Постмодерн в изложении для детей | страница 34
Вопрос, который я перед собой ставлю, — это является ли сталинизм скорее политикой террора, чем политикой деспотической. Обозначенные здесь выкладки наводят меня именно на такое заключение. Само разложение русского гражданского общества сталинистским и постсталинистким аппаратом свидетельствует в пользу подобной гипотезы. Она не находит эквивалента в нацизме, который, напротив, плотно и прочно структурировал немецкие формы жизни и социально-экономическую реальность сообразно деспотическому принципу, что породило в Германии неведомое коммунистическим нациям чувство вины. Сталинистский террор долгое время мог обманывать людские умы, потому что казалось, что он осуществлялся с целью реализации социалистической республики. Он уполномочивал себя большевизмом, марксистским кузеном просвещенческого якобинства. Потребовалось почти полстолетия, чтобы это самозванство треснуло по швам. Но и поныне оно не до конца исчерпало свою силу приманки среди наций, которые по вине империализма подверглись кризису идентичности, аналогичному тому, что имел место в Германии в 1930-х годах. По-прежнему во всех так называемых коммунистических странах нормативная инстанция уполномочивает закон не иначе как против тех, к кому закон применяется. Она не может апеллировать к жизни народа, сохранению его истоков и его идентичности, она не может править в духе истинного деспотизма — деспотизма единичности. Но с другой стороны, она давно уже перестала быть республиканским террором, потому что не сумела бы уполномочить себя и каким-то бесконечным процессом освобождения, не вызвав смеха либо слез у тех, кого она угнетает. Народы так называемых коммунистических стран знают, что такое власть бюрократическая: делегитимация законодателя.
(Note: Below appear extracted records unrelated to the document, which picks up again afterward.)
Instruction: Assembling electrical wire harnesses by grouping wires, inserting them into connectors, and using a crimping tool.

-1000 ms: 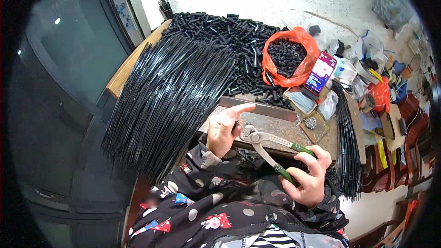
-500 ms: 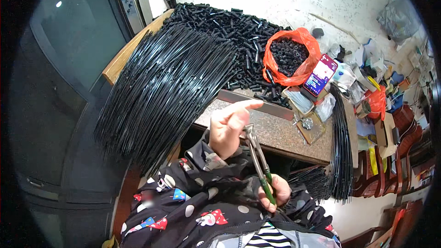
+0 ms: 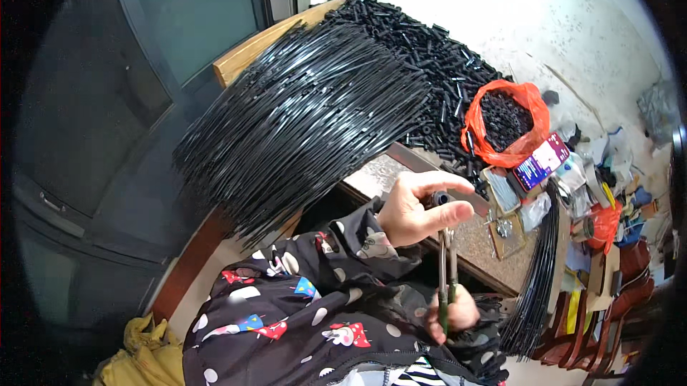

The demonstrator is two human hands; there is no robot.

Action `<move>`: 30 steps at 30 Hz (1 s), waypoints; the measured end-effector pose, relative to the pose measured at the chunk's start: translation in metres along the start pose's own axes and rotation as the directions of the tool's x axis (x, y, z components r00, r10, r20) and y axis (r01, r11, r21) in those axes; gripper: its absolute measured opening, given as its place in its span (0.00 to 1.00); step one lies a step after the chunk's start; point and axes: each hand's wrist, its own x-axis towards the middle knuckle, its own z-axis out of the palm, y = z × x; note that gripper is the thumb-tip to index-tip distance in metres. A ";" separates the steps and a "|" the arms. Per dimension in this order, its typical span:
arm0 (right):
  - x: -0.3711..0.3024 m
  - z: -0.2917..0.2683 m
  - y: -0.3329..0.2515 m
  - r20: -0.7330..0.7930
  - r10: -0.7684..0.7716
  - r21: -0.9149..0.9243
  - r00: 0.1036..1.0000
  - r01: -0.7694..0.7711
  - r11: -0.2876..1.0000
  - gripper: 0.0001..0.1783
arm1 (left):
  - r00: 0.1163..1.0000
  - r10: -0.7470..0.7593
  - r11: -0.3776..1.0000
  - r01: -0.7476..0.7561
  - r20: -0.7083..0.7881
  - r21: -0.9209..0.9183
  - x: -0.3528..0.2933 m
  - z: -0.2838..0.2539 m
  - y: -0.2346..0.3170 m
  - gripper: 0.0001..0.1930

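Observation:
My left hand (image 3: 415, 211) is above the table's near edge, with thumb and forefinger stretched apart. A short black tube piece (image 3: 439, 199) shows between them, seemingly held by the curled fingers. Below it, my right hand (image 3: 456, 313) is closed round the green handles of a pair of long metal pliers (image 3: 443, 264). The jaws point up toward the left hand, and their tips are partly hidden behind its thumb. Left of my hands, a broad bundle of thin black rods (image 3: 308, 114) lies across the table and hangs over its edge.
A heap of short black tubes (image 3: 436, 64) covers the table's back. Right of it stand a red plastic bag (image 3: 494, 153) of small black parts, a lit phone (image 3: 542, 162) and a small square board (image 3: 508, 239). More black rods (image 3: 533, 293) hang at the right edge; clutter lies beyond.
The view has swung, so the table things appear further right. My left thumb and forefinger have spread apart, with the black tube now visible. The pliers stand more upright, jaws nearer the left hand.

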 end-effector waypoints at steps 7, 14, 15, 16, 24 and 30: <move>0.019 0.012 -0.026 0.077 -0.887 -0.985 0.454 -0.104 -0.139 0.29 | 0.995 -0.049 0.977 0.028 0.093 0.210 -0.002 -0.016 0.011 0.28; -0.006 0.026 -0.017 -0.156 0.011 -0.097 0.988 -0.026 0.995 0.13 | 0.985 -0.057 0.996 0.044 0.165 0.082 -0.002 -0.017 0.003 0.35; -0.004 0.012 -0.004 0.002 0.066 0.173 0.998 -0.065 0.983 0.14 | 0.979 -0.063 0.995 0.046 0.191 0.092 -0.002 -0.014 0.003 0.35; 0.002 0.004 0.001 0.048 0.111 0.093 0.993 -0.115 0.989 0.15 | 0.970 -0.141 0.980 0.108 0.197 0.167 -0.004 -0.013 0.007 0.35; 0.017 0.012 -0.023 0.098 -0.903 -0.984 0.418 -0.095 -0.151 0.30 | 0.969 -0.131 0.989 0.112 0.212 0.099 0.000 -0.018 0.011 0.35; 0.009 0.038 -0.009 -0.241 -0.297 -0.719 0.924 0.036 0.694 0.19 | 0.977 -0.114 0.993 0.110 0.178 0.031 0.000 -0.011 0.016 0.30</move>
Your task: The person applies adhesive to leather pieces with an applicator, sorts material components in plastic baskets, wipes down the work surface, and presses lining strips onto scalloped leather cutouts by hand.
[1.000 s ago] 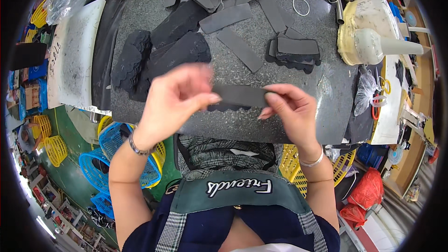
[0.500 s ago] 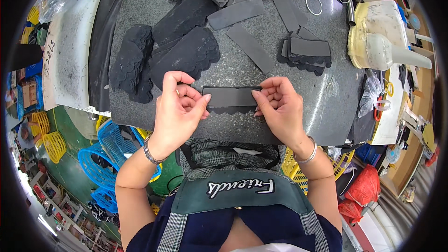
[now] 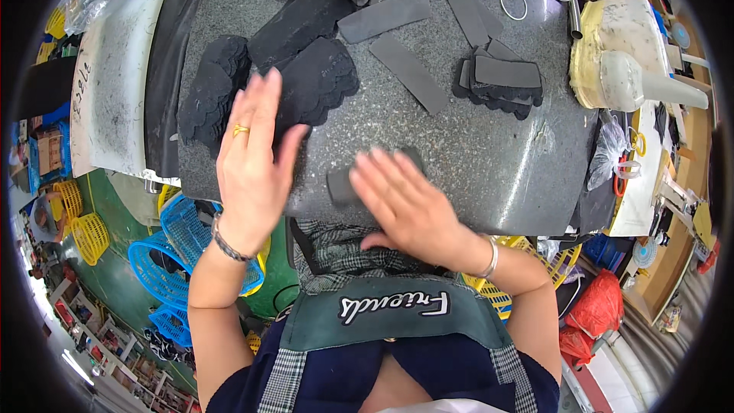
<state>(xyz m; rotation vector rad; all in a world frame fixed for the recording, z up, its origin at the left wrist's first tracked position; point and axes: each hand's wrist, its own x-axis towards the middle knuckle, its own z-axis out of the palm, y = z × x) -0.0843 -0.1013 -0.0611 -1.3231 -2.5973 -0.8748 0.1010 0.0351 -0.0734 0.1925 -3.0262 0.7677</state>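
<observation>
My right hand (image 3: pixel 401 199) lies flat, fingers stretched, over a dark grey strip (image 3: pixel 341 186) on the tabletop and hides most of it. My left hand (image 3: pixel 252 153) is raised with its fingers extended and thumb apart, holding nothing. It is nearest to the stacks of black scallop-edged pieces (image 3: pixel 325 84), (image 3: pixel 210 92) at the left, and covers part of them. To the right sits a small pile of black scalloped pieces with grey strips on top (image 3: pixel 506 73). One loose grey strip (image 3: pixel 410 74) rests between the piles.
More grey strips (image 3: pixel 386 18) are heaped at the far side of the speckled stone tabletop (image 3: pixel 459 145). A white ring (image 3: pixel 513 3) lies at the far right. A glue-stained container with a pale bottle (image 3: pixel 623 80) stands at the right edge. Blue baskets (image 3: pixel 160 268) are below on the left.
Both hands were pinching the ends of the grey strip laid on a scalloped piece. My left hand has let go and moved up-left; my right hand now lies flat across the strip.
</observation>
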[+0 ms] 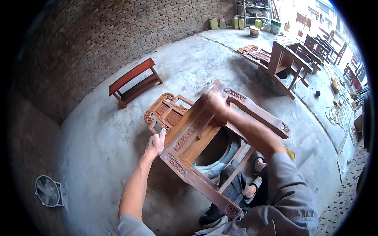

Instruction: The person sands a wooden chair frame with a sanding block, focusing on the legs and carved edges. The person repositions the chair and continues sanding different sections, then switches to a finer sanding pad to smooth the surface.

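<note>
— Hands on timber: what is being held?

— A carved reddish-brown wooden chair frame (204, 137), tipped on its side over a grey rubber tyre (220, 155) on the concrete floor (98, 137), just ahead of the person's knees.

— How is the left hand (155, 143) set?

— Bare forearm stretched up from the lower edge, wrist straight, fingers wrapped on the frame's near carved rail, thumb raised along the wood.

— And the right hand (214, 100)?

— Arm in a grey sleeve reaching further out, elbow bent, hand blurred at the frame's upper corner. It lies against the wood, fingers curled down; whether it truly clamps the rail cannot be told through the blur.

— Both hands apart, then?

— Well apart, one at each end of the same rail.

— Anything nearby?

— A carved wooden back panel (165, 112) lies flat just beyond the left hand. A red wooden bench (136, 80) rests on its side near the brick wall (118, 31), a small white fan (48, 191) stands at lower left, more unfinished wooden furniture (283, 63) at upper right.
</note>
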Action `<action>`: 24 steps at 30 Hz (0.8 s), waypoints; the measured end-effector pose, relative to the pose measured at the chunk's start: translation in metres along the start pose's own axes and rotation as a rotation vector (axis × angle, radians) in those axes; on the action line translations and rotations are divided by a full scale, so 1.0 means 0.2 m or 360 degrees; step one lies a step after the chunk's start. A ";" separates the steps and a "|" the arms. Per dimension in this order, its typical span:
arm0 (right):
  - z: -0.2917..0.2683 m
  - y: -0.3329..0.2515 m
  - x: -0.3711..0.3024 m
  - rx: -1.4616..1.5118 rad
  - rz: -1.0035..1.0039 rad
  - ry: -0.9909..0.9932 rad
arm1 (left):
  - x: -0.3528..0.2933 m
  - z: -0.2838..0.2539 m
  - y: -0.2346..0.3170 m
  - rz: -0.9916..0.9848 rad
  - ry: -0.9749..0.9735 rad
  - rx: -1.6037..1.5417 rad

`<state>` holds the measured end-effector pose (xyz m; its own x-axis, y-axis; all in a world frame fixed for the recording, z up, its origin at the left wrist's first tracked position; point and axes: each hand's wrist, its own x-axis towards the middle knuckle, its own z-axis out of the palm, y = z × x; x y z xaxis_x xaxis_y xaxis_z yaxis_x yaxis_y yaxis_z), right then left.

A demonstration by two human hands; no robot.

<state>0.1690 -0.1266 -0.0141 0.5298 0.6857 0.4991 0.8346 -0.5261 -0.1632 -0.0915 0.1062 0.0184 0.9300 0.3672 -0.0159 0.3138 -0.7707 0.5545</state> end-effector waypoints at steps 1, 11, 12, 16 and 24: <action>0.06 -0.24 -0.05 0.0086 -0.0026 0.0034 | -0.02 -0.02 -0.01 -0.0032 0.0015 0.0061; -0.09 0.06 0.08 -0.0346 0.0353 0.0080 | -0.01 -0.01 0.09 -0.0066 0.0040 0.0072; -0.02 -0.07 0.02 -0.0466 0.0319 0.0061 | -0.03 -0.01 0.07 -0.0084 0.0030 0.0095; -0.08 -0.20 -0.02 0.0160 0.0322 0.0162 | -0.05 -0.07 0.03 -0.0202 -0.0012 0.0162; 0.00 -0.06 -0.05 -0.0067 0.0249 0.0542 | -0.01 -0.01 -0.03 -0.0049 0.0038 0.0125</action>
<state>0.1538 -0.1278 -0.0177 0.5640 0.3928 0.7264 0.7371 -0.6360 -0.2283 -0.0950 0.1110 0.0167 0.9150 0.4032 -0.0115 0.3573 -0.7969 0.4872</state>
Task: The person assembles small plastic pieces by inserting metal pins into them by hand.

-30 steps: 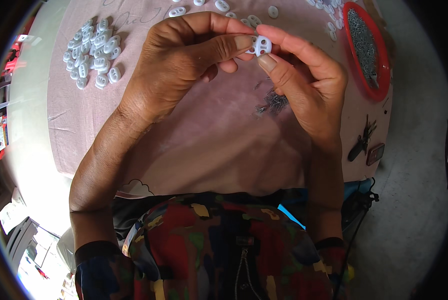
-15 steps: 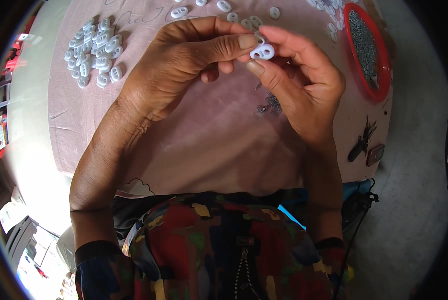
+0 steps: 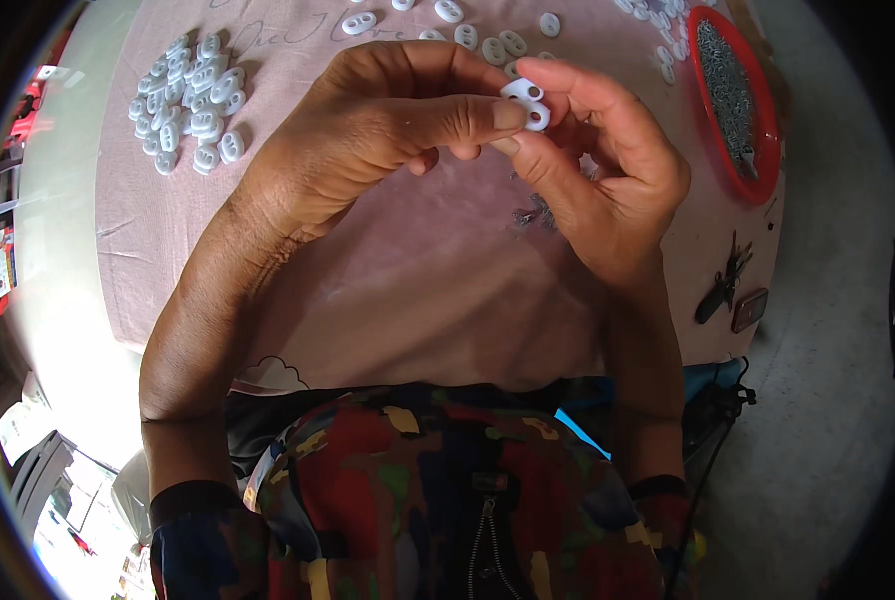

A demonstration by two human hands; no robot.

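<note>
Both of my hands meet above a pink cloth (image 3: 408, 290) and pinch one small white plastic piece with two holes (image 3: 528, 103). My left hand (image 3: 388, 130) presses it with thumb and forefinger from the left. My right hand (image 3: 598, 170) holds it from the right with thumb and fingertips. A heap of like white pieces (image 3: 190, 100) lies at the far left. More loose white pieces (image 3: 468, 30) are scattered just beyond my fingers. A small cluster of dark metal bits (image 3: 538, 215) lies on the cloth under my right hand.
A red round tray (image 3: 733, 100) filled with small grey metal parts stands at the far right. A bunch of dark keys with a brown fob (image 3: 733, 290) lies near the cloth's right edge. A pale table surface (image 3: 63, 220) shows left of the cloth.
Both hands have drifted slightly up and away from me, and the white piece has been turned a little between the fingertips.
</note>
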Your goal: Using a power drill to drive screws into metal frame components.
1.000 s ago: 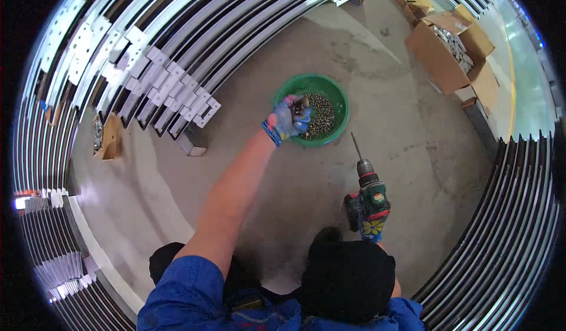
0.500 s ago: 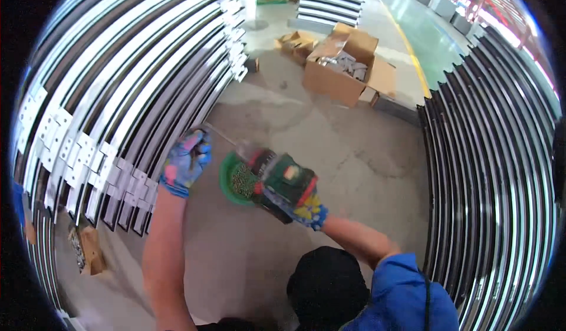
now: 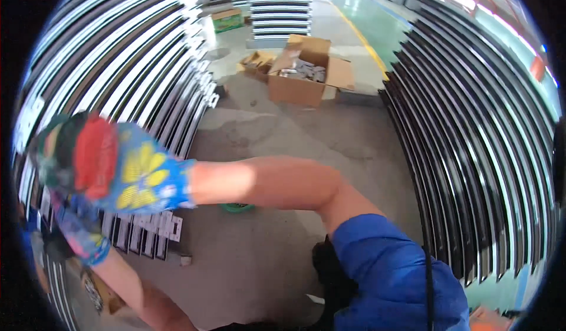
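My right hand (image 3: 144, 171), in a blue floral glove, is closed around a cordless drill (image 3: 94, 154) at the far left. The drill is green and black with a red part toward me, smeared by motion; its tip cannot be made out. Just below it is my left hand (image 3: 82, 233), also gloved, beside the ends of the stacked metal profiles (image 3: 132, 65). Its fingers are blurred and partly hidden behind the drill. Metal end plates (image 3: 162, 228) show on the lower profiles. My right forearm mostly covers a green bowl (image 3: 237, 207) on the floor.
Dark metal profiles (image 3: 466, 136) stand stacked along the right. An open cardboard box (image 3: 295, 89) of small pale parts and a smaller carton (image 3: 256, 64) lie ahead. Another box (image 3: 112, 298) is at lower left. Farther off are a green box (image 3: 227, 21) and more stacked profiles (image 3: 280, 12).
My right hand has swung the drill from over the bowl to the far left, its arm now crossing my view. My left hand has moved left and down. The view has shifted.
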Demonstrator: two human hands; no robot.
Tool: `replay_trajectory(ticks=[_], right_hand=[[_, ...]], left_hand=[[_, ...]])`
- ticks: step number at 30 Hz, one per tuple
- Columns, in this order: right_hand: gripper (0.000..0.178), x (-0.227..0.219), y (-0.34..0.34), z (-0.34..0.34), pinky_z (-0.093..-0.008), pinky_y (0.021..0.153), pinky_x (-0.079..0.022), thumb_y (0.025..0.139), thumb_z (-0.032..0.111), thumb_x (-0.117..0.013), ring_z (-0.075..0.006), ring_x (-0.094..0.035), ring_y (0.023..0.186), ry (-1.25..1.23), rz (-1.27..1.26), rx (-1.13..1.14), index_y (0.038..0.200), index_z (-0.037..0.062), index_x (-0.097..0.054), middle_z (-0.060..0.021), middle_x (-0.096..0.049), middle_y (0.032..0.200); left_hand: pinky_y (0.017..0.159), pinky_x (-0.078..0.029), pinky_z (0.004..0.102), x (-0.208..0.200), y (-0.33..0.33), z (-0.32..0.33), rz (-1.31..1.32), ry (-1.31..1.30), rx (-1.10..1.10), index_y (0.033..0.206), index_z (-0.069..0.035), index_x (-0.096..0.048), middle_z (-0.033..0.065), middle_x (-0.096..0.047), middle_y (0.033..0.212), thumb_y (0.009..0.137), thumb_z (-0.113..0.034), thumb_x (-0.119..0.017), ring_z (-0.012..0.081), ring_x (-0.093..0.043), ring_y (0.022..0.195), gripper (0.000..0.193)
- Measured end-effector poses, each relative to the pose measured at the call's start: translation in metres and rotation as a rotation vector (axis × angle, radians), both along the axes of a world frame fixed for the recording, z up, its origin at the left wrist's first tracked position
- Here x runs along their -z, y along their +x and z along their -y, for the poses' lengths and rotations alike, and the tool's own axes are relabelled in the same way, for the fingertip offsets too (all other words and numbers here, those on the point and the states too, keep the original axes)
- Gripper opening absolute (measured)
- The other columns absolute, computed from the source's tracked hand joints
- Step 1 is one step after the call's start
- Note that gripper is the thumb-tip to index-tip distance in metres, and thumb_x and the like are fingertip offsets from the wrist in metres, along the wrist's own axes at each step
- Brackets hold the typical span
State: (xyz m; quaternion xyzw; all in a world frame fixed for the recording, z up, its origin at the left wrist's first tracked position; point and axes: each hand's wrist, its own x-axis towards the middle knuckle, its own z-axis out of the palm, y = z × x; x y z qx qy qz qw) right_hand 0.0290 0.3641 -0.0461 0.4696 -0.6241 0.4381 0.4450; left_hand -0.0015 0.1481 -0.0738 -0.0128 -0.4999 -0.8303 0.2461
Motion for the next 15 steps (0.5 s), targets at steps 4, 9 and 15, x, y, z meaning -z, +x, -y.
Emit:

Я ничего не сказал о капитализме. Хочу лишь обратить твое внимание вот на что: принцип, согласно которому всякая вещь и всякое действие приемлемы (позволены), если они могут включиться в экономический обмен, не является тоталитарным в политическом смысле, но он тоталитарен в языковых терминах, поскольку взывает к безраздельной гегемонии экономического жанра дискурса. Простейшая каноническая формула последнего гласит: «Я уступаю тебе это, если ты можешь взамен уступить мне то-то». И среди прочего этот жанр отличает то, что ему свойственно постоянно призывать все новые «это» для включения в обмен (сегодня, например, — техно-научные знания) и нейтрализовать их силу события посредством погашения платежа. Расширение рынка, очевидно, не имеет ничего общего с республиканским универсализмом. Капиталу не нужна совещательность политическая, да и экономическая тоже. Она нужна ему лишь социально, поскольку он нуждается в гражданском обществе для повторения своего цикла. Она для него — неизбежный момент разрушения (потребления) единичных «это» и «то-то».